Switch Bandit Critic Training: Due to the data sparsity of the Switch Bandit task (reward is given only at the end of each episode), Icarus was evaluated with a non-spiking critic and is trained to estimate both the expected reward and an associated uncertainty at the end of each episode. Given the (fixed) bandit state, the critic outputs a scalar value estimate V(s) and a variance estimate σ2(s). Since the task is a contextual bandit with no state transitions, the temporal-difference (TD) target reduces to the immediate reward, y = r, and the TD error is δ = r −V(s). The critic is optimized using the same combined loss structure as in Switch CartPole, consisting of a squared error value loss and a variance regression loss, L = δ2 + (σ2(s) −δ2)2. Gradient-based updates are applied at each episode using this loss. In our implementation, the Switch Bandit critic is a two-hidden-layer multi-layer perceptron (MLP) with separate linear heads for value and variance (Table I).

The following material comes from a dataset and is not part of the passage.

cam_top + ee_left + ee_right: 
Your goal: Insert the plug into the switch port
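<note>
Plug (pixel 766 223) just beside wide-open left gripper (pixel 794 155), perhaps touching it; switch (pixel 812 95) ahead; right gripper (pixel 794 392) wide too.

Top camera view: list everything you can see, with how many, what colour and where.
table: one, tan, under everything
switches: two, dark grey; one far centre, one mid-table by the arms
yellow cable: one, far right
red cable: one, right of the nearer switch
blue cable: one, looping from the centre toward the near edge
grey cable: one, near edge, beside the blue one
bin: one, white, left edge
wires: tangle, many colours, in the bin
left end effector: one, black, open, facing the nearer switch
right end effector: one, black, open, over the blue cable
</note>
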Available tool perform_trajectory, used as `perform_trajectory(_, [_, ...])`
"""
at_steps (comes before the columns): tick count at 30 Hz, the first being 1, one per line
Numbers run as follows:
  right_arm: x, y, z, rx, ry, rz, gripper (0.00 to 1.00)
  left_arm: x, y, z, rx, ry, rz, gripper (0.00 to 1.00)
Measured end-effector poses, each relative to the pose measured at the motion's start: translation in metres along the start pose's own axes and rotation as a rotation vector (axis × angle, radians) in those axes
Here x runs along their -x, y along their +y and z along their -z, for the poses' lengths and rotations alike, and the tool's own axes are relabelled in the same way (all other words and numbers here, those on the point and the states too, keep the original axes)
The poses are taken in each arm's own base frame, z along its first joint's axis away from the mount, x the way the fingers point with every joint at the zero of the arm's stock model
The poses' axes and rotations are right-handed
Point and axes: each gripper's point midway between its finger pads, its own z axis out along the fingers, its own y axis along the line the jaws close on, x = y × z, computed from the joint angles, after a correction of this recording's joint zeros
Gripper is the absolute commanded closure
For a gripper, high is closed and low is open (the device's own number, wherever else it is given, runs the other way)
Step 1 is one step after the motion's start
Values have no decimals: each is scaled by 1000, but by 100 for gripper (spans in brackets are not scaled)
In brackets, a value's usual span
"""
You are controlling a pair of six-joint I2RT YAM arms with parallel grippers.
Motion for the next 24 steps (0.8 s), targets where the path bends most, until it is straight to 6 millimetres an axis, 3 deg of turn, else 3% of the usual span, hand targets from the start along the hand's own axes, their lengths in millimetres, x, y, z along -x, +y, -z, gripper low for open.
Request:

Training Procedure and Reproducibility: All experiments were conducted using a fixed training horizon of 4000 episodes. For both Switch CartPole and Switch Bandit, task non-stationarity was introduced by applying the environment switch at episode 2000. Network parameters were initialized randomly at the start of training, and no parameters or neuromodulatory states were reset at the environment switch point. The fast and slow surprise traces, as well as the neuromodulator levels derived from them, were maintained continuously across the switch to allow the system to autonomously detect changes in task dynamics. Neuronal state variables (e.g., membrane traces) were reset at the beginning of each episode, but the neuromodulatory traces and learned synaptic weights were maintained across episodes. Training was executed on a single CPU core on an Apple M1 system, without GPU acceleration.

IV. RESULTS

Icarus was evaluated on the two aforementioned benchmarks and compared to the same system trained with classic RSTDP (with neuromodulation turned off). For the classic RSTDP-trained system trained on Switch CartPole, the learning rate was set to 5 × 10−4, and the base noise was set to 0.5. In Switch Bandit, the learning rate was set to 10−2. The individual functions of ACh and NE modulation were further ablated. Icarus was evaluated with ACh held constant and NE modulated, and subsequently with NE held constant and ACh modulated. In addition to classic RSTDP, we also evaluated a surrogate-gradient baseline trained under the same task setup to provide a gradient-based point of comparison for non-stationary adaptation.

Surrogate-gradient baseline hyperparameters: All settings of the surrogate gradient benchmark not stated here match the classic. The actor spike nonlinearity is replaced with a surrogate Heaviside function (hard threshold in the forward pass with a smooth surrogate derivative in backpropagation), using an actor threshold θsurr = 0.5. Actor weights are optimized via SGD (optimizer learning rate fixed to 1.0 and the effective step size applied through the multiplicative ε term inside the surrogate loss) instead of a local Hebbian/RSTDP update. Finally, the surrogate actor uses small-Gaussian initialization (W ∼ N(0, 0.12) for Bandit and W ∼ N(0, 0.052) for CartPole) and clamps weights to [−10, 10] after each update for stability.

A. Switch Bandit

On the Switch Bandit task, Icarus significantly outperformed its classic counterpart, both in total accumulated reward and in performance after the switch. Across 20 paired seeded runs, Icarus achieved higher returns than classic RSTDP in every seed.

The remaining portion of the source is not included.